Wenn ich die Antworten schon hätte, würde ich diese Fragen stellen, weil ...?



> Und nochmals:
> Wo siehst Du die Rechtfertigung für 30% Gewinnbeteidigung an VCards ?


Kann ich nicht beantworten, da ich das nie behauptet habe, daß das in dieser Höhe gerechtfertigt sei.


----------



## Worrel (25. August 2020)

Wamboland schrieb:


> *Und so begann der erste Konzern-Krieg. *


Der erste?


----------



## Wamboland (25. August 2020)

Worrel schrieb:


> Der erste?



Andere Timeline als CP ... sonst wäre es glaube ich der 4.? ... egal. ^^


----------



## Gast1661893802 (25. August 2020)

Worrel schrieb:


> Kann ich nicht beantworten, da ich das nie behauptet habe, daß das in dieser Höhe gerechtfertigt sei.

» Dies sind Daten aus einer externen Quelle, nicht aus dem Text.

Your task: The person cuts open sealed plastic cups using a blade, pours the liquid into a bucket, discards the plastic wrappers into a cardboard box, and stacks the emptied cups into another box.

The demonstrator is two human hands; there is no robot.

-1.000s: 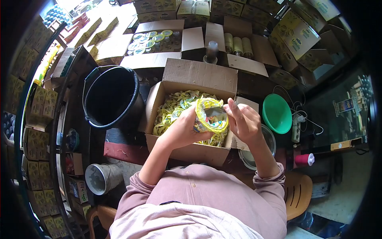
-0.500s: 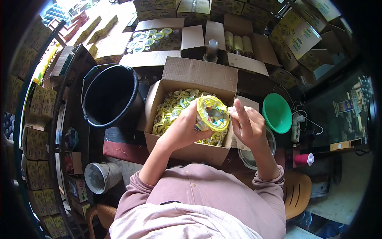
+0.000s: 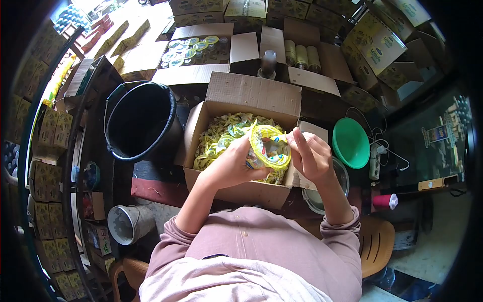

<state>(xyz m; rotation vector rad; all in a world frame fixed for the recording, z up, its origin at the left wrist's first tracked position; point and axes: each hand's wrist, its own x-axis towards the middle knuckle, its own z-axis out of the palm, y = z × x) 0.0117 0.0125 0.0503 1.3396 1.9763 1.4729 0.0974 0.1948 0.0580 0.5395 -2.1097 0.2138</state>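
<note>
A round, hollow bundle of yellow printed plastic film, with blue and green bits inside, is held over an open carton. My left hand wraps around its left side, fingers closed. At the bundle's right edge is my right hand, thumb and fingertips pinched together where they meet the film; one finger points up. Below, the cardboard carton is filled with a tangle of yellow and white plastic strips. What exactly lies inside the bundle is too small to make out.
A black bucket stands left of the carton, a grey pail lower down. On the right are a green bowl, a clear tub and a pink thread spool. Behind stand open boxes of lidded cups and rolled cylinders.
The bundle has tilted slightly and shows more of its inside. My right hand has shifted a little along its edge; my left hand keeps its hold.
</note>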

Deine Schreibweise implizierte aber eine gewisse Verteidigungshaltung a la "sollen sie es denn verschenken ?" 

Ich sehe alleine die Tatsache das der EGS deutlich weniger nimmt als klares Zeichen das die 30% brutal überhöht sind, für besagte Waren mit zweifelhaften Gegenwert und drastisch reduzierten Aufwand (Infrastrukturmäßig) sowieso.


----------



## MichaelG (25. August 2020)

*Epic Games: Apple veröffentlicht E-Mail-Austausch mit Tim Sweeney*

Du willst jetzt nicht ernsthaft das rudimentäre Shopsystem von Epic bis auf Wunschzettel ohne alles weitere (nicht mal Warenkorbsystem, geschweige denn ähnliches wie Steam Workshop, Greenlight für Indies, Communityfeatures, Bewertungssystem, Tradingcards u.v.a. mit dem umfangreichen System von Steam vergleichen ?

Außerdem scheinen die 30% von Steam durchaus nicht branchenunüblich zu sein. Im Gegenteil. Epic sind hier wohl die einzigen die hier ausscheren.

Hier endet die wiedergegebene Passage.